「ゾンビ」メインキャスト来日、磯村勇斗がロメロ愛を熱弁「深いメッセージがある」
2019年11月28日 21:38
6 映画ナタリー編集部
「ゾンビ-日本初公開復元版-」のプレミア上映会が本日11月28日に東京・ヒューマントラストシネマ渋谷で開催され、キャストのケン・フォリー、ゲイラン・ロスが登壇した。
日本では1979年に初めて封切られたジョージ・A・ロメロ監督作「ゾンビ」。メインキャストであるフォリーとロスは、SWAT隊員ピーターとテレビ局員フランをそれぞれ演じた。まずフォリーが「日本に来てたくさんのファンの皆さんに会ってご挨拶できること、大変うれしいです」と長い日本語で挨拶をすると、客席からは割れんばかりの拍手が起こる。クラウドファンディングによって初来日が実現したロスも「皆さんのサポートによってこのような1日を迎えることができて、とてもうれしいわ」と喜んだ。
そして、SWAT隊員ロジャー役のスコット・H・ライニガーからビデオメッセージが到着。ライニガーからの「50周年記念にはぜひ僕を呼んでくれ」というコメントに、フォリーは「僕もぜひ来たいと思っているよ。みんな来てくれるよね?」と呼びかけ、会場を盛り上げる。公開から40周年を迎えた本作についてロスは「撮影が終わったらすぐに普通の仕事に戻るんだろうな、と思ったこともあったの。でも、こうして40年経っても多くの人に支えられて、いろんな国の方々にお会いできるなんて、当時は監督のジョージですら想像してなかったと思うわ」と心境を吐露。するとフォリーは、友人の俳優と知り合ってしばらく経ってから「あの『ゾンビ』に出ていたの!?」ととても驚かれたというエピソードを披露した。
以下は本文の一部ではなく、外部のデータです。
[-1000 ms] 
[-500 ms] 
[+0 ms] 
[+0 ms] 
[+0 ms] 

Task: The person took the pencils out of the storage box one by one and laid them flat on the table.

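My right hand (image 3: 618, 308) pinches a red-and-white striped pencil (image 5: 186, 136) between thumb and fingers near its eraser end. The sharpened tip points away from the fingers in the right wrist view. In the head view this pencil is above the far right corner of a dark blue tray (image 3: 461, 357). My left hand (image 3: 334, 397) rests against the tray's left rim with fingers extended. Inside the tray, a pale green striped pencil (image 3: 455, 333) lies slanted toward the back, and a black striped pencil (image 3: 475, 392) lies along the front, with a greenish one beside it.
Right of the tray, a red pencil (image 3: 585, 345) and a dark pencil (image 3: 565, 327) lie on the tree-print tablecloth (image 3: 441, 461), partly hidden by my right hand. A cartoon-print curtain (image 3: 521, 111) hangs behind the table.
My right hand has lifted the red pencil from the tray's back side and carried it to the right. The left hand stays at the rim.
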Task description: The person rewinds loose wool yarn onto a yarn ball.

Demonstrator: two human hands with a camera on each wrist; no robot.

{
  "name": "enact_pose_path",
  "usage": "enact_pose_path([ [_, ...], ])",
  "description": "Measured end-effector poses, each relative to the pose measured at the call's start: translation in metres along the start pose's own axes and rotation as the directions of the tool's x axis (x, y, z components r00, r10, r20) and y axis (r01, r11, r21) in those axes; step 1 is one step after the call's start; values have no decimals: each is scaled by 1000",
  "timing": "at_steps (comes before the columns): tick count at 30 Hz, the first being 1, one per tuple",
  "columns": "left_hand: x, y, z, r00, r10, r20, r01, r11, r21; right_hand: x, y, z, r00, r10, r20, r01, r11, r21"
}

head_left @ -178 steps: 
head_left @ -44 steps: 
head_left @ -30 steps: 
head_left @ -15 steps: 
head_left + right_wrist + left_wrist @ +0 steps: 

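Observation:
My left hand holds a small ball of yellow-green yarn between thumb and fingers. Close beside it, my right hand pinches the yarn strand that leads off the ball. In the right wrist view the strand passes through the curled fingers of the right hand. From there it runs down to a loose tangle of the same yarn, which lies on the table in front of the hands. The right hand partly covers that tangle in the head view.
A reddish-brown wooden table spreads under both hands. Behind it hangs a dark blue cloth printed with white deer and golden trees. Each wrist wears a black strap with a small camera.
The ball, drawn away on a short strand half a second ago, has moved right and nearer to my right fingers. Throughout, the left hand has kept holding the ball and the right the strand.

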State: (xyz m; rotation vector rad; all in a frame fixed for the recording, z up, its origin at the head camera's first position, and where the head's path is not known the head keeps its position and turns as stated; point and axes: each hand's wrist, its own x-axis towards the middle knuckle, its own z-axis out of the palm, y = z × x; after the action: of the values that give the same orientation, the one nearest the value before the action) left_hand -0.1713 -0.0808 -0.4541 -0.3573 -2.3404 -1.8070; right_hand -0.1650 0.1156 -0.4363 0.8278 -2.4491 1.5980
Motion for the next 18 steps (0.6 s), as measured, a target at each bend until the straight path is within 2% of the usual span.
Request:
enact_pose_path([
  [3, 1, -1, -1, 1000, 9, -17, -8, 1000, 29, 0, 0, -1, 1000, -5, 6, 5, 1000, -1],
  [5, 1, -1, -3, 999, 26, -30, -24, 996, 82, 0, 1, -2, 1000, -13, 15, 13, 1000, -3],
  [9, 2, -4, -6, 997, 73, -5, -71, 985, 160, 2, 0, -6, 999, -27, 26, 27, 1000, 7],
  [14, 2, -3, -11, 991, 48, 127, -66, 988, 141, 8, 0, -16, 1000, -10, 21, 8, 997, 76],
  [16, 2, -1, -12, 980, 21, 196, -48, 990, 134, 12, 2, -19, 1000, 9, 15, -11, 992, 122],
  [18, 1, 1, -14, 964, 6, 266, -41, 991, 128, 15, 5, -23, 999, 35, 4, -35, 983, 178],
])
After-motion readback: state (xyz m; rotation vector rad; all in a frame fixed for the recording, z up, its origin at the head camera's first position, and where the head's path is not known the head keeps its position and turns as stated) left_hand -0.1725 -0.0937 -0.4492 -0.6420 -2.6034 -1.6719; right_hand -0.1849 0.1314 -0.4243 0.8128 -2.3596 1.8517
当時の撮影に関して話が及ぶと、ロスは「女性らしく泣き叫ぶことはやりたくないとジョージに伝えたの。でも最初のほうに叫ぶシーンがあるんだけど、それは編集のときにジョージが勝手に入れたのよ(笑)」と告白。それを受けてフォリーが「彼女は意見をはっきり言うほうで強い女性だったから、当時はそのことをよくからかっていたりした。でも、そうやって一緒に作品を作り上げたことを、とても光栄に思っているよ」と改めて感謝を伝えると、ロスは喜びながらも「40年も経って今言うの?」と返して笑いを起こした。
また2017年7月に死去したロメロについて、フォリーは「もともと俳優ではなかったキャストも多いんだけど、ジョージはそれを知ったうえでケアをしてくれたりと優しかった。それが彼の人柄を表していると思うな」としみじみ述懐。ロスも「亡くなる直前まで親しくしていたの。彼はとてもセンチメンタルな人で、好きな映画の話をすると泣いてしまうようなこともあったわ。そして、社会的な公平性にとても関心のある人だった。『ゾンビ』でも人間たちは一歩間違えればゾンビ側に行ってしまう、という問題提起をしているわよね」とロメロへ思いを馳せた。
ここで、ゲストとして磯村勇斗が登場しフォリーとロスへ花束を贈呈。大の「ゾンビ」ファン、ロメロファンであるという磯村は「同じ場所に立たせていただいていることに感激しています!」と喜びをあらわにする。そして「人間の底の部分を抽象的に描いているというか、深いものを感じました。ゾンビはただの敵ではなく、人間が人間のことをしっかり考えなくてはいけないというロメロのメッセージがあると思います」と磯村が熱を込めて感想を伝えると、フォリーは「すごくクレバーだね!」と大きくうなずく。また磯村は、日本初公開復元版を「観たときに『俺、40年前に生きていたかったな』と率直に思いました。たくさんの人にもう一度『ゾンビ』を感染させたいですね」とアピールした。
「ゾンビ-日本初公開復元版-」はヒューマントラストシネマ渋谷ほか全国で順次公開。本作はダリオ・アルジェント監修版にゾンビ発生の状況説明を加え、過激描写に独自の編集を施した115分のバージョンとなっている。